## To do:
When you restate the data, keep every word as it is and drop the images.

## Data extract:
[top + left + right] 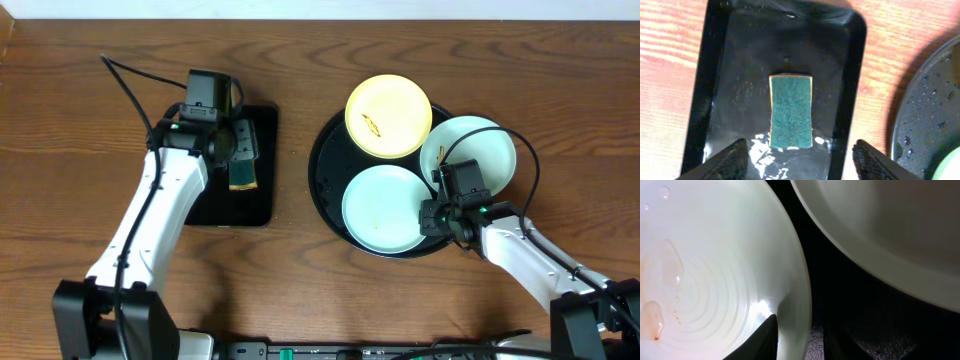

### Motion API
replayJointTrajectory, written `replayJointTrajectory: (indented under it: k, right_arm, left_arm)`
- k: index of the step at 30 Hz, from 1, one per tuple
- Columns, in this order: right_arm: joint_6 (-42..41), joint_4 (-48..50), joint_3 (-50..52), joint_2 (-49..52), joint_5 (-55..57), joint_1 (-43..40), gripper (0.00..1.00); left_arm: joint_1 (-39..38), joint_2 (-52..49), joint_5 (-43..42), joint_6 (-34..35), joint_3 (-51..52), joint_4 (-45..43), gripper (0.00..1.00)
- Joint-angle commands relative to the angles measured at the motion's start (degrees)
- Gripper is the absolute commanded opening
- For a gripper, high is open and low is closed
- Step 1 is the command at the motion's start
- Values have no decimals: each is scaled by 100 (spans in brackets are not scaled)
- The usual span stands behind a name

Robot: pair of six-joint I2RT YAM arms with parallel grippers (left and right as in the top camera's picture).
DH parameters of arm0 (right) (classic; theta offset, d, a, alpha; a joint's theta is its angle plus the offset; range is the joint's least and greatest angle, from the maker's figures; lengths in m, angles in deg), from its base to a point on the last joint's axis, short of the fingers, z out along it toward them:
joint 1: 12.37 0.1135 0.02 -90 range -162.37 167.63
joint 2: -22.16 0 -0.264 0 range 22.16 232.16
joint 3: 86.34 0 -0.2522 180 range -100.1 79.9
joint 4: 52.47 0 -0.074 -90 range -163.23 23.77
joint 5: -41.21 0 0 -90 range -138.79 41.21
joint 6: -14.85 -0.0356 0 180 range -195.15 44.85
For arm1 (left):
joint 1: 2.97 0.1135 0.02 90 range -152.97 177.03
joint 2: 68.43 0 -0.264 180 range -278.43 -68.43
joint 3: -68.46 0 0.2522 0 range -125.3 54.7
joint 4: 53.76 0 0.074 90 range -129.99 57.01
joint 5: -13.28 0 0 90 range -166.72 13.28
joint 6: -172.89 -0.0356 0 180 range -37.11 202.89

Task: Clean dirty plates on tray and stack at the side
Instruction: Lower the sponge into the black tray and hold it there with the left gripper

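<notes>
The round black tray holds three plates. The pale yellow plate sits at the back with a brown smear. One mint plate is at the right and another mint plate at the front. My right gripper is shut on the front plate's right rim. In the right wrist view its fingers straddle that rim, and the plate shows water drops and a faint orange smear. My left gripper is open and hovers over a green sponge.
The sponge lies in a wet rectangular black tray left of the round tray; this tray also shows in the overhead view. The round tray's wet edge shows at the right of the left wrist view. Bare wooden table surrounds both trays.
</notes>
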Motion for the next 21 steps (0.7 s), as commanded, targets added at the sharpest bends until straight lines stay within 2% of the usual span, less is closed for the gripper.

## Completed exercise:
[top + left + right] 

### Motion API
replayJointTrajectory, written `replayJointTrajectory: (indented under it: k, right_arm, left_arm)`
- k: index of the step at 30 Hz, from 1, one per tuple
- Columns, in this order: right_arm: joint_6 (-42..41), joint_4 (-48..50), joint_3 (-50..52), joint_2 (-49..52), joint_5 (-55..57), joint_1 (-43..40), gripper (0.00..1.00); left_arm: joint_1 (-39..38), joint_2 (-52..49), joint_5 (-43..42), joint_6 (-34..35), joint_3 (-51..52), joint_4 (-45..43), gripper (0.00..1.00)
- Joint-angle commands relative to the angles measured at the motion's start (degrees)
- Gripper is the absolute commanded opening
- For a gripper, high is open and low is closed
- Step 1 is the command at the motion's start
- Values have no decimals: each is scaled by 100 (spans in brackets are not scaled)
- The usual span stands behind a name

Robot: pair of six-joint I2RT YAM arms with parallel grippers (left and right as in the top camera's picture).
DH parameters of arm0 (right) (classic; theta offset, d, a, alpha; a joint's theta is its angle plus the offset; range is the joint's least and greatest angle, from the maker's figures; lengths in m, angles in deg), from its base to a point on the last joint's axis, short of the fingers, z out along it toward them:
joint 1: 12.37 0.1135 0.02 -90 range -162.37 167.63
joint 2: -22.16 0 -0.264 0 range 22.16 232.16
joint 3: 86.34 0 -0.2522 180 range -100.1 79.9
joint 4: 52.47 0 -0.074 -90 range -163.23 23.77
joint 5: -41.21 0 0 -90 range -138.79 41.21
joint 6: -14.85 -0.0356 0 180 range -195.15 44.85
For arm1 (left):
joint 1: 2.97 0.1135 0.02 90 range -152.97 177.03
joint 2: 68.43 0 -0.264 180 range -278.43 -68.43
joint 3: -68.46 0 0.2522 0 range -125.3 54.7
joint 4: 53.76 0 0.074 90 range -129.99 57.01
joint 5: -13.28 0 0 90 range -166.72 13.28
joint 6: -172.89 -0.0356 0 180 range -37.11 202.89

Task: Clean dirty plates on tray and stack at the side
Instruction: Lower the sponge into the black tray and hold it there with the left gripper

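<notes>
The round black tray holds three plates. The pale yellow plate sits at the back with a brown smear. One mint plate is at the right and another mint plate at the front. My right gripper is shut on the front plate's right rim. In the right wrist view its fingers straddle that rim, and the plate shows water drops and a faint orange smear. My left gripper is open and hovers over a green sponge.
The sponge lies in a wet rectangular black tray left of the round tray; this tray also shows in the overhead view. The round tray's wet edge shows at the right of the left wrist view. Bare wooden table surrounds both trays.
</notes>
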Motion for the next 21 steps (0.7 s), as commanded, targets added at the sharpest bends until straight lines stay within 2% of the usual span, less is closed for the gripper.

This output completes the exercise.